The Infocommunications Media Development Authority (IMDA) and the AI Verify Foundation have launched the Generative AI Evaluation Sandbox for Trusted AI ("Sandbox"), a first-of-its-kind initiative to bring global ecosystem players together to develop methods of testing of trusted artificial intelligence (AI) products, and to address the currently undeveloped evaluation of AI in certain domains or culturally specific areas (e.g., human resources and security).
The Sandbox aims to develop a baseline of testing methods, or "common language" for the evaluation of AI; develop a body of knowledge on how AI models should be tested in practice; and develop new benchmarks and tests.
The ecosystem players involved in the Sandbox so far include key model developers, application developers, and third-party AI testers. A full list of participants is available on the IMDA's website here.
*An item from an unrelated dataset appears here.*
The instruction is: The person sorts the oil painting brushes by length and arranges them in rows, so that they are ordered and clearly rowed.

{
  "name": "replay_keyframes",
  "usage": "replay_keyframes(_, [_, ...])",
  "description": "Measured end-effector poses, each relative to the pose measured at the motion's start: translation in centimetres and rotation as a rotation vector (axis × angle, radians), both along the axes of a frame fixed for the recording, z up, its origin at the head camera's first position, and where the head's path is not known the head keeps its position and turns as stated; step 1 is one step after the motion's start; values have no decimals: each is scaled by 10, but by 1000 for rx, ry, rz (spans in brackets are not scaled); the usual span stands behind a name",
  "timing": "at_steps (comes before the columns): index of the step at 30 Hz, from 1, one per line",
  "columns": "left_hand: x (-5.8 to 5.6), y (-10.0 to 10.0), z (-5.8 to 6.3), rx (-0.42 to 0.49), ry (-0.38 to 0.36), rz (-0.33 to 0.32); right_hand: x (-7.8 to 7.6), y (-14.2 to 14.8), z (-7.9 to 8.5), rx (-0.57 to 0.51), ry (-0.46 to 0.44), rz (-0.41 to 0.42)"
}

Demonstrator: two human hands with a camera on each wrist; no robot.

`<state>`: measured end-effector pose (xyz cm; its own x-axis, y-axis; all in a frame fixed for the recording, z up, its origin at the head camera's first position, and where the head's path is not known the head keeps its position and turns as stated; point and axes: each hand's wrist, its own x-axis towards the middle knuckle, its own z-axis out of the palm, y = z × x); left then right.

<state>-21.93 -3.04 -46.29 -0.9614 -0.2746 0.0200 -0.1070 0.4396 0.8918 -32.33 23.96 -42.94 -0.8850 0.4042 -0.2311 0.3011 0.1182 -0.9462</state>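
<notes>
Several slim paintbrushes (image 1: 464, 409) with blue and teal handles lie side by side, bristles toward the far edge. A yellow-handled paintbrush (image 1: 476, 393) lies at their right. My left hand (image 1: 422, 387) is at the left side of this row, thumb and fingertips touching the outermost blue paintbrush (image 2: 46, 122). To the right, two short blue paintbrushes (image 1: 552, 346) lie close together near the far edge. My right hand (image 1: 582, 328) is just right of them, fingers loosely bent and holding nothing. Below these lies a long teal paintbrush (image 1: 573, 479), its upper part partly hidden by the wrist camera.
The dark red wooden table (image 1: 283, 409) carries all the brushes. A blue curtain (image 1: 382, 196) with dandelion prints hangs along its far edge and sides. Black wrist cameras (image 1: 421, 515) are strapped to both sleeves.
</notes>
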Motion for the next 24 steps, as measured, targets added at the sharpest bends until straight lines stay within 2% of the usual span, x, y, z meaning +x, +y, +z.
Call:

The AI Verify Foundation ("Foundation") was established by the IMDA in June 2023 to harness the collective power and contributions of the global open-source community in developing testing tools for the responsible use of AI. The Sandbox is a clear exemplification of this goal.
The Foundation promotes best practices and standards for AI systems and currently has over 60 general members, many of whom are technology powerhouses.
Offering a common language for evaluation of AI
The Sandbox hopes to develop a baseline of methods and recommendations for Large Language Models (LLMs) through the Evaluation Catalogue. The catalogue compiles existing commonly-used technical testing tools, organises these tests according to what they test for and their methods, and recommends a baseline set of evaluation tests for their use in generative AI products.
These tests would guide companies employing generative AI systems in preventing risks, such as misinformation and bias.
The recommended set of safety and trustworthiness evaluations in the catalogue take reference from the 11 governance principles in the AI Verify Framework, which are consistent with international governance frameworks, including those from the United States, the European Union, and the Organisation for Economic Co-Operation and Development (OECD).
Developing a body of knowledge on how generative AI products should be tested
The Sandbox will also help build evaluation capabilities, particularly with AI application developers, recognising that the implementation of evaluation tests also needs to be developed. This is in recognition that such evaluation capabilities currently reside largely with AI model developers.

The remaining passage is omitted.